*PROBLEM TO WORK ON*.
Taking the material as a whole, state how many of its lines contain "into". Write the number and nothing more.

*PROVIDED RECORDS*.
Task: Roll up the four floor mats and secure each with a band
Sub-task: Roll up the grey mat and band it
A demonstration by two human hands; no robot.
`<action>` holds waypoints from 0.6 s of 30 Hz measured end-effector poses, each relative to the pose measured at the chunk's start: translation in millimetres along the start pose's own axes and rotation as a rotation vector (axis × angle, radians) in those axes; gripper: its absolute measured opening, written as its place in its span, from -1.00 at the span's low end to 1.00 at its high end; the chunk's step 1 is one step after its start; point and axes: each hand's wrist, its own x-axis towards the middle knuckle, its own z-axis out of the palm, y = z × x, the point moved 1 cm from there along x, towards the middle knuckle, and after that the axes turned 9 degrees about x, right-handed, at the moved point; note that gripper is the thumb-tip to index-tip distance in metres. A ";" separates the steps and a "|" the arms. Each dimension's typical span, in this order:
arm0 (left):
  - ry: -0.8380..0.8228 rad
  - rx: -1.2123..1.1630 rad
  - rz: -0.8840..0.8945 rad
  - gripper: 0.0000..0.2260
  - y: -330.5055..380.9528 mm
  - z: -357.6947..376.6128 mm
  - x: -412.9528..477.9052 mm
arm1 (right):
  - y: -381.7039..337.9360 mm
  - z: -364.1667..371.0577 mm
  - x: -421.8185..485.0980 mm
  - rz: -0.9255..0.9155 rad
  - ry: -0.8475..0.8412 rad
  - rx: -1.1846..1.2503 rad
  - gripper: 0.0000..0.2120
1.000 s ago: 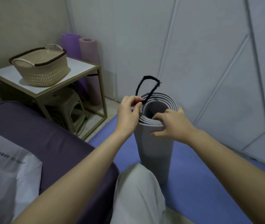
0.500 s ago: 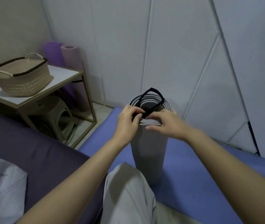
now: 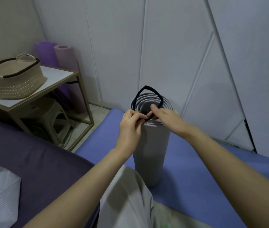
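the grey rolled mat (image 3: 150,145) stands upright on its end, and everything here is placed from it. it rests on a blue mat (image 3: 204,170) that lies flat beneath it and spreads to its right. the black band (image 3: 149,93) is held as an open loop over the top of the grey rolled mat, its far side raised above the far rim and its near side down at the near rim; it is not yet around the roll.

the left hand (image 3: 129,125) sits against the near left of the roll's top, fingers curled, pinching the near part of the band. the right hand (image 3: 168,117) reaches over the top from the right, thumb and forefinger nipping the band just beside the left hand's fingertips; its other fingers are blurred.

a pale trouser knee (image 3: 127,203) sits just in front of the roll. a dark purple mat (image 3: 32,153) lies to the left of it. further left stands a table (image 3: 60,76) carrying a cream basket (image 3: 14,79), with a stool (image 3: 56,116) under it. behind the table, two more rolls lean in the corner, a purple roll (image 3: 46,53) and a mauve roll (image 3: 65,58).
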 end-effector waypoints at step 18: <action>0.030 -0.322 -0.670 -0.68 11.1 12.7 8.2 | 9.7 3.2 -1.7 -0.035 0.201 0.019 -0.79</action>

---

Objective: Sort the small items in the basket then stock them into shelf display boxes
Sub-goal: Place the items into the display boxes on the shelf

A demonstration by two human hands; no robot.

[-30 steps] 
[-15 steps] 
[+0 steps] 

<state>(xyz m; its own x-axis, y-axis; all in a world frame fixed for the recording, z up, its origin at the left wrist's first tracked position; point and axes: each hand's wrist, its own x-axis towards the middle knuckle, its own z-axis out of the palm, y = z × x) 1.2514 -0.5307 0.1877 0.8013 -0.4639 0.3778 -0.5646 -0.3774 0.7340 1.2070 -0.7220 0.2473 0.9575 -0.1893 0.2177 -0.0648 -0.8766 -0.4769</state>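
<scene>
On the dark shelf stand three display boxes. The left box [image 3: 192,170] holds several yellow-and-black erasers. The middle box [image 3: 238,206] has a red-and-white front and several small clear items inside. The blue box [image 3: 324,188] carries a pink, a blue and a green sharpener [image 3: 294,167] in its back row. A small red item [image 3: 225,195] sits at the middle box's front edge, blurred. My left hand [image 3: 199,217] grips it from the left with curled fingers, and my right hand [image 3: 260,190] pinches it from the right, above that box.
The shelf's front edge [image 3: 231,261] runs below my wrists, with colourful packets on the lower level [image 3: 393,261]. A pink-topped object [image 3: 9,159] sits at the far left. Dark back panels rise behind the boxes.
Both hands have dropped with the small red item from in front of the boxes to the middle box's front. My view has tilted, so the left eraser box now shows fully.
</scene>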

*OUTPUT FOR THIS TASK*.
2